At best, these bad copy habits fill up space we could use for other purposes. They take up room in your emails and cost money—it’s wasteful.
At worst, these words and phrases can turn off a modern reader. They harken back to the tacky olden days of late-night TV marketing and put consumers on the defensive. That’s not the kind of relationship you want to establish with your email marketing.
Here are five of the most common examples of marketing copy to avoid, why they don’t work (or don’t work anymore), and what you can do instead.
1. Talking About Yourself
Examples: Award-Winning, Best-in-Class
It’s tempting to wax eloquent in your email marketing about how great you are and how innovative and excellent your product or service is. (Gotta self-market, right?)
You’ve earned the accolades and awards and designed a top-notch offering, so why not tell readers how awesome you are?
Here’s the reason: They don’t care.
Consumers don’t care about your company or its offerings—at first.
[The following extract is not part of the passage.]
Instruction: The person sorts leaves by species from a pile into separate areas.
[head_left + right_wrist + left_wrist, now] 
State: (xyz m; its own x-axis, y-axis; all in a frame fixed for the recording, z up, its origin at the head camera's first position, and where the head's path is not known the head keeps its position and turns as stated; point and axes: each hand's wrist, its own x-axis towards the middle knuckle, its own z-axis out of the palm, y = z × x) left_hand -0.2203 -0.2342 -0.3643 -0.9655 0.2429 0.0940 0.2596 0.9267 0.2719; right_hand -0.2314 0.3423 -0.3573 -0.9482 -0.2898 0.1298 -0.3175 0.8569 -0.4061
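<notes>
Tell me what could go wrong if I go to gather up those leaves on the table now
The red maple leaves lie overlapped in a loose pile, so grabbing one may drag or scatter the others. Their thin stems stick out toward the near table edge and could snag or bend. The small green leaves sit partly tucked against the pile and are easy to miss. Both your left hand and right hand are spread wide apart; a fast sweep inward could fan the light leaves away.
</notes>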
They’ll only get to that point after interacting with your email marketing and other elements for a long time. You don’t earn that engagement by talking about yourself. You deserve it after multiple iterations of not making that mistake. It’s like the marketing version of Inception.
Instead: Talk About Problems and Solutions
Everybody loves talking about themselves—your customers included. To get them to care about you (and your products), talk about their problems and how you can solve them.
Find the pain points for your leads, and send emails that address them. Once you’ve shown that you can solve consumers’ problems, they’ll care enough about your brand to appreciate your awards and achievements.
2. Marketing Speak
Examples: Guaranteed, Act Now
Marketing speak includes any word or phrase you might see on a used car dealership ad or hear on late-night television.
Last century, marketers used these words to build confidence in a brand (“Satisfaction Guaranteed!”) or create urgency (“While Supplies Last!”). They worked at the time because those concepts were critical parts of the sales and marketing playbook.
This century, they’ve been used so often people often fail to notice them at all. When they do notice, they’re more likely to be turned off than respond the way you want them to.
Modern consumers aren’t going to believe everything you say if it sounds gimmicky. It’s too easy to factcheck your claims of legitimacy on social media and review sites. If you do put a limited time on an offer, it’s easy to find something similar online.
Instead: Use Social Proof
Social proof is any evidence that a great third party provides you.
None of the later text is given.